TASK DESCRIPTION: Pick out all lines of the entries that include the word "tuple" and copy them.

Data records
****************
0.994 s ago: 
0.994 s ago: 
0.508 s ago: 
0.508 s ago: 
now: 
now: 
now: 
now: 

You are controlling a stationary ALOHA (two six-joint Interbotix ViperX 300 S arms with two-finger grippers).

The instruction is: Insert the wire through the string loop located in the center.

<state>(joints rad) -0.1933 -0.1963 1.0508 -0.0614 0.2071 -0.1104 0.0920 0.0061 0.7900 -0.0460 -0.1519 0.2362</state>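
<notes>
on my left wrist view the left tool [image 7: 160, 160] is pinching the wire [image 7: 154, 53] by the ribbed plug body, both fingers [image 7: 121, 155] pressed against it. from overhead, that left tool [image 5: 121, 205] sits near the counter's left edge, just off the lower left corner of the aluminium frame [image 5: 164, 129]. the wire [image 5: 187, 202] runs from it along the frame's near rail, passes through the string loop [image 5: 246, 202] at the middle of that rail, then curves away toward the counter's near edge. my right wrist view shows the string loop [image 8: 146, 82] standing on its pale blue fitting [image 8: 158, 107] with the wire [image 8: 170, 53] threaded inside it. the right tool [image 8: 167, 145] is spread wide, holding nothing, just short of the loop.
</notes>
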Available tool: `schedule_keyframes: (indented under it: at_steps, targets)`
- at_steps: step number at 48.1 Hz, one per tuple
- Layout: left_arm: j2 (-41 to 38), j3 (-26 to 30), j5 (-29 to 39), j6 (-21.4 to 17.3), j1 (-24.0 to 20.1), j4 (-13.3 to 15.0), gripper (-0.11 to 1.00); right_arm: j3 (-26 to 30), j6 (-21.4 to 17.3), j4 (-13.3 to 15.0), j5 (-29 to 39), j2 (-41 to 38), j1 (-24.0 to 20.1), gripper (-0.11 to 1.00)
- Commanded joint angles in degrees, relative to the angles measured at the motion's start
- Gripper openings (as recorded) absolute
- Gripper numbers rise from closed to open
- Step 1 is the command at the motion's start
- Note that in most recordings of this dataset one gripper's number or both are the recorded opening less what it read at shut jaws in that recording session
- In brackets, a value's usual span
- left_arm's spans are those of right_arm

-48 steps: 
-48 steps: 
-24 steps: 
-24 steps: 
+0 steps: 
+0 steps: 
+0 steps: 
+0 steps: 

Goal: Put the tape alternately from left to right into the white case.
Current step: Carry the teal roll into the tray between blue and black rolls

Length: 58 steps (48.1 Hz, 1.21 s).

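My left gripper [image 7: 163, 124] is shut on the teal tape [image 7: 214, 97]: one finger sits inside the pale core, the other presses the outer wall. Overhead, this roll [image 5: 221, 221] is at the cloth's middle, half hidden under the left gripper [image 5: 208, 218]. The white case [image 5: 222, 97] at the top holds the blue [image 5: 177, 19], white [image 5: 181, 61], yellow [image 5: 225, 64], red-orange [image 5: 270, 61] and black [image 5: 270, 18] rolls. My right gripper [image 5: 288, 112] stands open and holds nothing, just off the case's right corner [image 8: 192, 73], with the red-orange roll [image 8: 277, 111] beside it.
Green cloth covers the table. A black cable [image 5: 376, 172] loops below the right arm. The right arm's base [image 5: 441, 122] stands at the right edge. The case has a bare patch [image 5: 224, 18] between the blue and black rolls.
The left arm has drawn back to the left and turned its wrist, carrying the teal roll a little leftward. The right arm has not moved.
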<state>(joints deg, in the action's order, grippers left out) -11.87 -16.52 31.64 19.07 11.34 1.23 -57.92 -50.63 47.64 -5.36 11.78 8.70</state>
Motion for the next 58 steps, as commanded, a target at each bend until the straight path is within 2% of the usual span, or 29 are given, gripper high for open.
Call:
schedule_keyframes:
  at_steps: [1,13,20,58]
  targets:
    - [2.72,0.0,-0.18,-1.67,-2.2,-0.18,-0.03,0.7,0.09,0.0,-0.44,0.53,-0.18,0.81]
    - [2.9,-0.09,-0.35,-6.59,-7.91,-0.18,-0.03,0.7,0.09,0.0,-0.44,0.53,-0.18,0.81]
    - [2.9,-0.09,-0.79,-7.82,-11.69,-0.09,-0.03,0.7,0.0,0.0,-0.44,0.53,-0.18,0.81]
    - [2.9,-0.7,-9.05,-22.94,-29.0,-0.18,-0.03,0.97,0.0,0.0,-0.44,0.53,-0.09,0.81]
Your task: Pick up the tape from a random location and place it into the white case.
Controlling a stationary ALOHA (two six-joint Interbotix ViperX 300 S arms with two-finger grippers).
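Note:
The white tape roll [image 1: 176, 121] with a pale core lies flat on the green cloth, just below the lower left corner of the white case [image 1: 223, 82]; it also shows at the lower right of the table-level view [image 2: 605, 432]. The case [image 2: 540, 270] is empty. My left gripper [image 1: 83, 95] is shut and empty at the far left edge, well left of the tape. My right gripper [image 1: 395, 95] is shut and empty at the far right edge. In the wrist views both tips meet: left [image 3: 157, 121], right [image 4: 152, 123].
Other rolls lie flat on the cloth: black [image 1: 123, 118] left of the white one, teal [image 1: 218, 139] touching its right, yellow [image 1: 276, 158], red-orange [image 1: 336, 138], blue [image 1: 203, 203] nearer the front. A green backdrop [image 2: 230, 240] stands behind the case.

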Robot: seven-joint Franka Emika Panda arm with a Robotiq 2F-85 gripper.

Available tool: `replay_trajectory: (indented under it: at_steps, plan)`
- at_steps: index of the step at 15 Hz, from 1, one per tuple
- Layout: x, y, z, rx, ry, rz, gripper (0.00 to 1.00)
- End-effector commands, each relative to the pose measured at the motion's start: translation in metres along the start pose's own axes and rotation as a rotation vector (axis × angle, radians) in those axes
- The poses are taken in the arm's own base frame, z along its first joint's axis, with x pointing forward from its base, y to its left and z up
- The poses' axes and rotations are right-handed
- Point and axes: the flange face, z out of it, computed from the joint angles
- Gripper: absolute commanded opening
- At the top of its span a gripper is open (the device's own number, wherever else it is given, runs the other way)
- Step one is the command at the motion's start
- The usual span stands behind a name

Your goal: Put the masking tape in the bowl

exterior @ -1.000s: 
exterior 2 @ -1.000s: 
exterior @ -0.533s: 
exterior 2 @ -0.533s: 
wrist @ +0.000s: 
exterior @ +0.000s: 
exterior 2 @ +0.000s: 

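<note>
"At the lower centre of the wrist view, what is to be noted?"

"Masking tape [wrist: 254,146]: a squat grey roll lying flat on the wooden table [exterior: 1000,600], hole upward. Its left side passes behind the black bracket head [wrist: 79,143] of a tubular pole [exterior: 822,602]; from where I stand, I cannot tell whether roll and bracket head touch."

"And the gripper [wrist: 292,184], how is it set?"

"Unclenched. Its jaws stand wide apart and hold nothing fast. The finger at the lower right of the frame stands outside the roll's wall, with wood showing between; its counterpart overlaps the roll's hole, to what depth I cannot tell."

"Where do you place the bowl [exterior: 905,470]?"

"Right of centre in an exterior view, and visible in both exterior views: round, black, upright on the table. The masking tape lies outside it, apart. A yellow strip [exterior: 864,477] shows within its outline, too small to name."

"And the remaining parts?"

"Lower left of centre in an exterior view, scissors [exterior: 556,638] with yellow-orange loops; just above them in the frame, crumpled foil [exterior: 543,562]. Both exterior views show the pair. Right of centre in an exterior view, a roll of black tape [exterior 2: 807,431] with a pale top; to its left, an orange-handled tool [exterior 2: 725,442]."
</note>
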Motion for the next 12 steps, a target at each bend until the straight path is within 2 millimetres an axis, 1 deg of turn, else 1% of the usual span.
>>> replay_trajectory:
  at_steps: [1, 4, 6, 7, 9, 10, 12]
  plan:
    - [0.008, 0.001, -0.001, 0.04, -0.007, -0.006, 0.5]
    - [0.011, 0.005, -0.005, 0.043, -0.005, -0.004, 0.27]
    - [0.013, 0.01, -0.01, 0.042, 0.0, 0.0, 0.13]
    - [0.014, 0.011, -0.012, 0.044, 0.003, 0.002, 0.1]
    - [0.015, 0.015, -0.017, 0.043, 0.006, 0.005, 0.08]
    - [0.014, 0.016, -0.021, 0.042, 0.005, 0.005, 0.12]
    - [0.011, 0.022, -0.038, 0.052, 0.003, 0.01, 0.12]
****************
TASK ANSWER:
- at_steps: step number at 48.1 Hz, one per tuple
- at_steps: index of the step at 15 Hz, from 1, one per tuple

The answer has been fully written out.